◆ WHAT IS BEING ASKED ◆
Where the word "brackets" occurs in a line of the listing below, copy that line.

◆ GIVEN DATA ◆
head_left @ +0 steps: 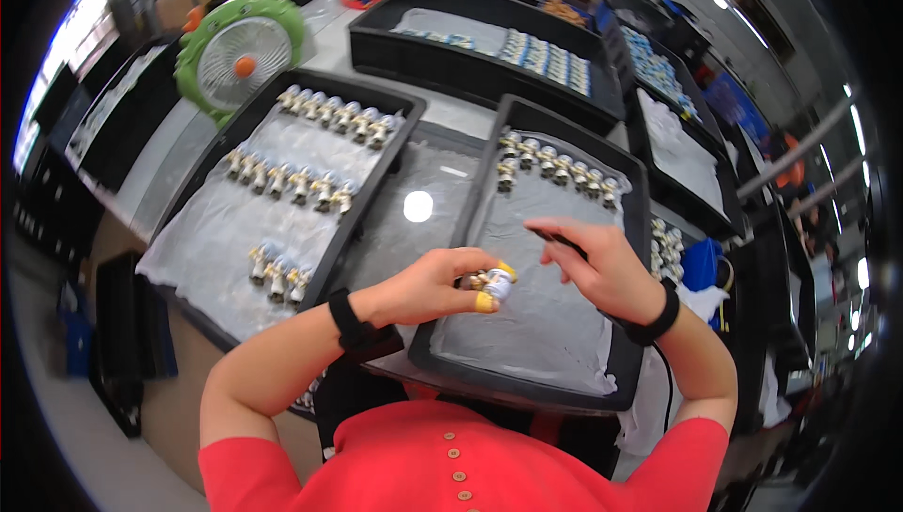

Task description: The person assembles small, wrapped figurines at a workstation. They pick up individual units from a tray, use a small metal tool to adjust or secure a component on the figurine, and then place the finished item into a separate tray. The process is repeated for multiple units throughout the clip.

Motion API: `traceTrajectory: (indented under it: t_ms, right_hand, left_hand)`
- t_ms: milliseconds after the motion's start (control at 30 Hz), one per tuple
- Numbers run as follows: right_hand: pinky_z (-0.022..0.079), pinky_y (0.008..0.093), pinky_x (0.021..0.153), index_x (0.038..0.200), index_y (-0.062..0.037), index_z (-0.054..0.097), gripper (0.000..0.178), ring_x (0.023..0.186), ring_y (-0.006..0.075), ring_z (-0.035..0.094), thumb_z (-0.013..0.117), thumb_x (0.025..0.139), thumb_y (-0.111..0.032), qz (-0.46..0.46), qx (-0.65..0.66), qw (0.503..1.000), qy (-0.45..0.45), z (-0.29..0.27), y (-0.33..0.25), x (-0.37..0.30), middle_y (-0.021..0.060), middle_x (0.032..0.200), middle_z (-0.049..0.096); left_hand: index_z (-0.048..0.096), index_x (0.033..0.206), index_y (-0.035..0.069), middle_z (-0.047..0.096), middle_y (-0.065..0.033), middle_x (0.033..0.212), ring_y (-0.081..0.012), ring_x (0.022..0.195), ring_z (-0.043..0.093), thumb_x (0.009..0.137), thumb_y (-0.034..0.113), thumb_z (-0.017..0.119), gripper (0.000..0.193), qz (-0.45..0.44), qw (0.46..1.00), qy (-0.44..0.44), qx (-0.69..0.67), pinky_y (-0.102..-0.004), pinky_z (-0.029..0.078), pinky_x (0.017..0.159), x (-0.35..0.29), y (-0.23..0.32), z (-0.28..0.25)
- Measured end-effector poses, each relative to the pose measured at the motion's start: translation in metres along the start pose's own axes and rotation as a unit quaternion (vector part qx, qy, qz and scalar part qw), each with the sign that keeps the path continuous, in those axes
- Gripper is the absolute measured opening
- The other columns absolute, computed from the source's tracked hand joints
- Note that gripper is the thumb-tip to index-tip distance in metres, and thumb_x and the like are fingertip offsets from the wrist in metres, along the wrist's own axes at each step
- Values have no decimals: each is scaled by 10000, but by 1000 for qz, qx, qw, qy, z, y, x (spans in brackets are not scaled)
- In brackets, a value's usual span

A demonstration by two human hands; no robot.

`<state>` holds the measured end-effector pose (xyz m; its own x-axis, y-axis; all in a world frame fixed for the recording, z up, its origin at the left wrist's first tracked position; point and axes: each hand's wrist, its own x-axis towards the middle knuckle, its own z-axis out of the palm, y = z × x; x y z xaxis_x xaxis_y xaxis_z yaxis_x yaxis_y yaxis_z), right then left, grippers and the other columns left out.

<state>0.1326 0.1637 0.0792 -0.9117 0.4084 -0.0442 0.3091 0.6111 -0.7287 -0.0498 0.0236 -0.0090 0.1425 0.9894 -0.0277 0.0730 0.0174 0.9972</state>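
Between the thumb and fingers of my left hand (437, 284) is a small painted figurine (495, 283) with a whitish, pale blue head. Yellow covers sit on the thumb tip and a fingertip of that hand. My right hand (607, 267), to its right, grips a thin dark stick-like tool (562, 241); its working end is too small to make out. Tool and figurine are apart. Both hands are over the right black tray (527, 376), lined with a whitish sheet. Similar figurines (562, 170) stand in rows at its far end.
Another black tray (202, 315) on the left holds three groups of figurines (299, 183). Behind it stands a green fan (243, 56). A long black tray (470, 65) with blue-and-white pieces lies at the back. More trays (682, 155) line the right side.
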Motion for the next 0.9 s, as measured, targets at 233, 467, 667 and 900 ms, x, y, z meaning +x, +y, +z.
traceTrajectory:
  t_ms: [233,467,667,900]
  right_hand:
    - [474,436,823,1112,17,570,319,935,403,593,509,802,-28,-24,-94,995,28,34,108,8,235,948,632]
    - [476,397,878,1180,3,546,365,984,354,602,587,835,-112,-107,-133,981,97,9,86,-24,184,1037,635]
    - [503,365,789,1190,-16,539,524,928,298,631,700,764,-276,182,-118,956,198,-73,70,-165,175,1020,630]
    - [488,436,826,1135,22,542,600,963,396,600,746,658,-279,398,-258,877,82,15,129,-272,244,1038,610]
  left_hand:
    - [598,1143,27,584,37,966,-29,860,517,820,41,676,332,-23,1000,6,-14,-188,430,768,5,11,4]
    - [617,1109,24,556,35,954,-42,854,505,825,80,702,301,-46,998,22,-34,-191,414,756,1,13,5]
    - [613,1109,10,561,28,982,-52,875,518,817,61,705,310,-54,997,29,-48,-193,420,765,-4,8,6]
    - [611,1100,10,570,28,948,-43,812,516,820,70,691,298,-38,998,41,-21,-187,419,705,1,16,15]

◆ FINAL ANSWER ◆
- Values have no decimals: each is scaled by 10000, but by 1000 for qz, qx, qw, qy, z, y, x (spans in brackets are not scaled)
- In brackets, a value's usual span

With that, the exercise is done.